Work instruction:
Without the pictures, print the lines running from the beginning of the material to the line containing "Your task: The", both ends included.

Data extract:
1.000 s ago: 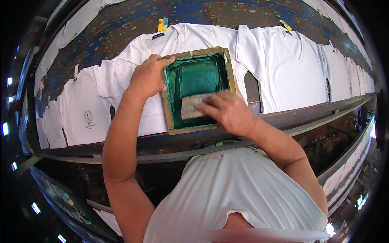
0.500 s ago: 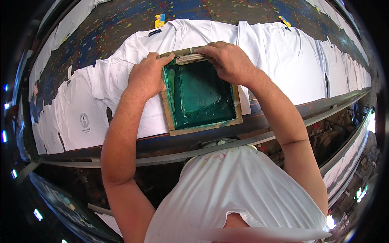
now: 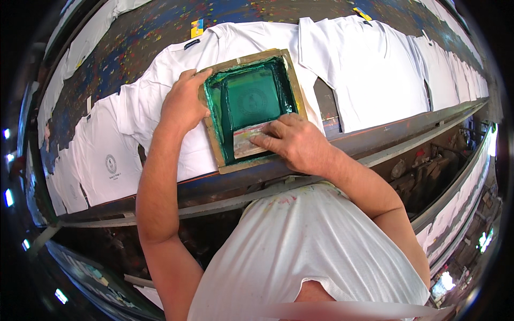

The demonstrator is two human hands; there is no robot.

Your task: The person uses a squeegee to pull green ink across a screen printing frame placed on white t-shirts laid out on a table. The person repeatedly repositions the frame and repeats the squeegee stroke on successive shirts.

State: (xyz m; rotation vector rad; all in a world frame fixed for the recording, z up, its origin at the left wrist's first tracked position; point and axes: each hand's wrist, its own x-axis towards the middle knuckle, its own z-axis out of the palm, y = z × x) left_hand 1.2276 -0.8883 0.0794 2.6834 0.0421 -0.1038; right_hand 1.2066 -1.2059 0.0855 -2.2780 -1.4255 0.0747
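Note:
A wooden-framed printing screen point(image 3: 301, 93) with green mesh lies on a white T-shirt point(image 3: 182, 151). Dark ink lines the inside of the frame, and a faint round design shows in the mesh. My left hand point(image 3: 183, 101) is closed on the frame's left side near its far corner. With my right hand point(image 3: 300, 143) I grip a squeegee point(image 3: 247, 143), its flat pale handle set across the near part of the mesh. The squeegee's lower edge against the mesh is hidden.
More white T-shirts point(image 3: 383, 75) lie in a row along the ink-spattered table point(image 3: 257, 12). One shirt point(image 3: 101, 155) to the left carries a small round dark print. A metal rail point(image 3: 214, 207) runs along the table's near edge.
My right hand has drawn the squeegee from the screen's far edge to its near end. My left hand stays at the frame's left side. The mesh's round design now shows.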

Solved exercise:
1.000 s ago: 
0.500 s ago: 
now: 

The demonstrator is two human hands; there is no robot.

Your task: The person uses a squeegee to pull green ink across a screen printing frame placed on white t-shirts laid out on a table. The person repeatedly repositions the frame and repeats the squeegee stroke on successive shirts.

No further output is expected here.